The pfb answer message can be used to put a formatted answer after the prompt message.

`pfb answer message`

This pattern saves the cursor position after the prompt and restores it when displaying the answer, keeping everything on
one line. For simple text input, use `pfb input` instead.

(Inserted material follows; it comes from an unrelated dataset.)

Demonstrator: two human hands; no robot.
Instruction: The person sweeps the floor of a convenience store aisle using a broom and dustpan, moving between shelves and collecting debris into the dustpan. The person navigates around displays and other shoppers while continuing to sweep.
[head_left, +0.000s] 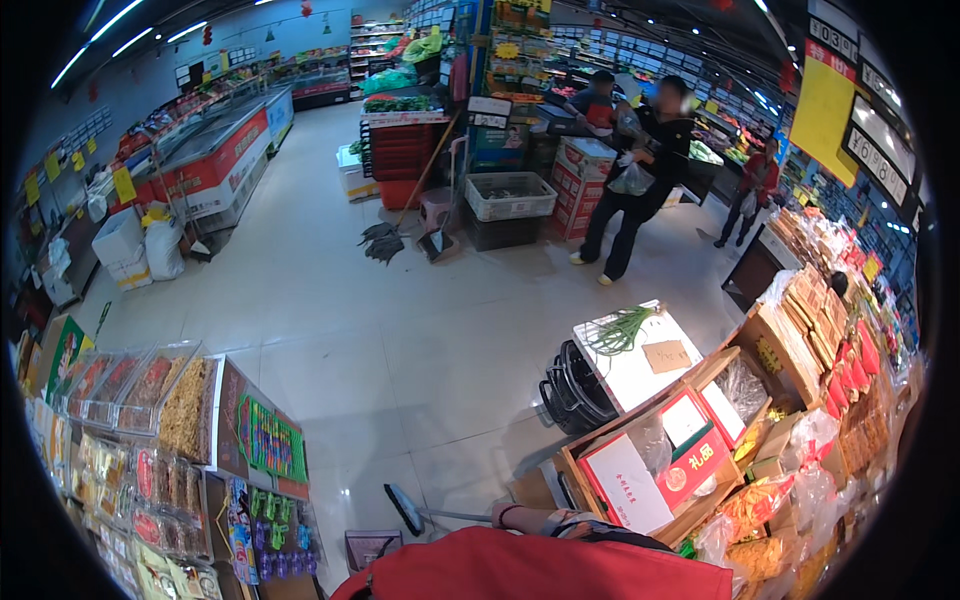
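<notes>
At the bottom of the head view, my right hand (504, 516) is closed around the handle of a broom (405, 510), whose dark-edged head rests on the tiled floor. A bracelet circles that wrist, and my red garment hides part of the forearm. A purplish dustpan (373, 549) stands on the floor left of the broom head, close to the display shelf. My left hand is out of view, beyond or under the red cloth.
A snack display (217, 420) stands left. On the right are a wooden bin of boxes (652, 480), a white board with green onions (622, 330) and black baskets (574, 390). Ahead are a mop (382, 241), crates (510, 196) and a person in black (645, 172); other people stand beyond.
</notes>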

## Helper functions and variables

Cursor helper functions and color variables are available **immediately after sourcing** `pfb.sh`
— no prior `pfb` call is required.

> **Note:** Color variables (`INFO_COLOR`, `BOLD`, `RESET`, etc.) are set to ANSI codes only when
> stdout is a TTY at source time. In CI or piped contexts, set `PFB_FORCE_COLOR=1` **before**
> sourcing `pfb.sh` to force colors.

pfb uses ANSI/VT100 Terminal Control Escape Sequences which you can use yourself:

| Function Name | Use |
| :------- | ------- |
| cursor_on | Turn on the cursor |
| cursor_off | Turn off the cursor |
| get_cursor_row | Echo the current row number of the cursor |
| get_cursor_col | Echo the current column number of the cursor |
| cursor_to row [column] | Move the cursor to a position |
| cursor_up | Move the cursor to the row above |
| cursor_down | Move the cursor to the row below |
| cursor_sol | Move the cursor to the start of the current line |
| erase_down | Remove all content from the cursor down |
| erase_up | Remove all content from the cursor up |
| erase_screen | Remove all content from the screen |
| erase_eol | Remove all content from the cursor to the end of the line |
| erase_sol | Remove all content from the cursor to the start of the line |
| erase_line | Remove all content on the current line |
| save_pos | Store the current position of the cursor |
| restore_pos | Restore the position of the cursor to the last saved position |
| rgb_fg r g b | Set foreground color using RGB values (0-255) |
| rgb_bg r g b | Set background color using RGB values (0-255) |

Examples of how these area used can be seen in the pfb script.

| Variable Name | Use |
| :------- | ------- |
| BLACK RED GREEN YELLOW BLUE MAGENTA CYAN WHITE | Basic 8-color foreground colors |
| BBLACK BRED BGREEN BYELLOW BBLUE BMAGENTA BCYAN BWHITE | Basic 8-color background colors |
| INFO_COLOR | Soft blue-cyan (RGB: 100, 180, 220) for info messages |
| WARN_COLOR | Warm amber (RGB: 255, 180, 80) for warnings |
| ERROR_COLOR | Clear red (RGB: 240, 90, 90) for errors |
| SUCCESS_COLOR | Fresh green (RGB: 90, 200, 120) for success |
| SPINNER_COLOR | Claude orange (RGB: 215, 119, 87) for spinners |
| PROMPT_COLOR | Bright cyan (RGB: 120, 220, 240) for prompts |
| BOLD DIM REV RESET | Display attributes |

Examples using these variables:

`printf "${BYELLOW}${RED}${BOLD}This is bold red text on a yellow background${RESET}"`

`echo "${REV}This is reversed text${RESET}"`

`printf "${INFO_COLOR}Informational message${RESET}\n"`

`printf "${SUCCESS_COLOR}Success message${RESET}\n"`

Examples using RGB color functions:

`printf "$(rgb_fg 215 119 87)Orange text${RESET}\n"`

`printf "$(rgb_bg 50 150 50)Green background${RESET}\n"`

`printf "$(rgb_fg 255 100 200)$(rgb_bg 50 50 100)Custom colors${RESET}\n"`

## Comparison with gum

[gum](https://github.com/charmbracelet/gum) is a more comprehensive TUI toolkit that offers similar functionality with
additional components like file browsers, tables, pagers, and advanced text filtering.

**When to use pfb:**

- Zero dependencies - just source a single bash file (~10KB)
- Maximum portability (works anywhere with bash 4.0+)
- No external binary installation required
- Direct function calls (no process spawning overhead)
- Basic terminal feedback is sufficient for your needs

**When to use gum:**

- Need advanced components (file browser, tables, fuzzy filtering, pagers)
- Building sophisticated interactive scripts
- Prefer standalone binaries over sourced libraries
- Want extensive styling options via CLI flags

pfb occupies the lightweight, dependency-free niche — ideal for scripts you distribute or run in constrained
environments where installing external tools adds friction.